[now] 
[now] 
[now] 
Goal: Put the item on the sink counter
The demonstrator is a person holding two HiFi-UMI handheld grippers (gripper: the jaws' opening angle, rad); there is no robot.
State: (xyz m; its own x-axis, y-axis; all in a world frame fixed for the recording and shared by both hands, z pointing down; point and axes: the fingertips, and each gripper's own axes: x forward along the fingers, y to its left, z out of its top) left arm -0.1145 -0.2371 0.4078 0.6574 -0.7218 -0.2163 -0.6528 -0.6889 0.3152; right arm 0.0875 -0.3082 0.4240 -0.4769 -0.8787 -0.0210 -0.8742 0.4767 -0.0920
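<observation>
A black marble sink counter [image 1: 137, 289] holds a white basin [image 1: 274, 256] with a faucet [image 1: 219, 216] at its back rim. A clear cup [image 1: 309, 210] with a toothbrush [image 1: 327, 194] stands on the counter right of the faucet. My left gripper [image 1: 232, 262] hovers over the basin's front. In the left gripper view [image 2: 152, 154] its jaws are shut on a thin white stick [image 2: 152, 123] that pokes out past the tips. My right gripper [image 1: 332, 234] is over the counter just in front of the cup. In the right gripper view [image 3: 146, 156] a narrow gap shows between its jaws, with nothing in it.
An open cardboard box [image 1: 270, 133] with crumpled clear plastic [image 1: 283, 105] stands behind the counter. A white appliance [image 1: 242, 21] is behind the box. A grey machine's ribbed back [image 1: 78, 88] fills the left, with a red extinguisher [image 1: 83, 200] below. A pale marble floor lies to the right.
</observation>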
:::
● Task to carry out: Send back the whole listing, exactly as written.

● Reply:
[now] 
[now] 
[now] 
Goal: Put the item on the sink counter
The demonstrator is a person holding two HiFi-UMI handheld grippers (gripper: the jaws' opening angle, rad); there is no robot.
State: (xyz m; its own x-axis, y-axis; all in a world frame fixed for the recording and shared by both hands, z pointing down; point and axes: the fingertips, and each gripper's own axes: x forward along the fingers, y to its left, z out of its top) left arm -0.1145 -0.2371 0.4078 0.6574 -0.7218 -0.2163 -0.6528 -0.6889 0.3152; right arm 0.0875 -0.3082 0.4240 -0.4769 -0.8787 -0.0210 -0.8742 0.4767 -0.0920
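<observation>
A black marble sink counter [image 1: 137, 289] holds a white basin [image 1: 274, 256] with a faucet [image 1: 219, 216] at its back rim. A clear cup [image 1: 309, 210] with a toothbrush [image 1: 327, 194] stands on the counter right of the faucet. My left gripper [image 1: 232, 262] hovers over the basin's front. In the left gripper view [image 2: 152, 154] its jaws are shut on a thin white stick [image 2: 152, 123] that pokes out past the tips. My right gripper [image 1: 332, 234] is over the counter just in front of the cup. In the right gripper view [image 3: 146, 156] a narrow gap shows between its jaws, with nothing in it.
An open cardboard box [image 1: 270, 133] with crumpled clear plastic [image 1: 283, 105] stands behind the counter. A white appliance [image 1: 242, 21] is behind the box. A grey machine's ribbed back [image 1: 78, 88] fills the left, with a red extinguisher [image 1: 83, 200] below. A pale marble floor lies to the right.
</observation>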

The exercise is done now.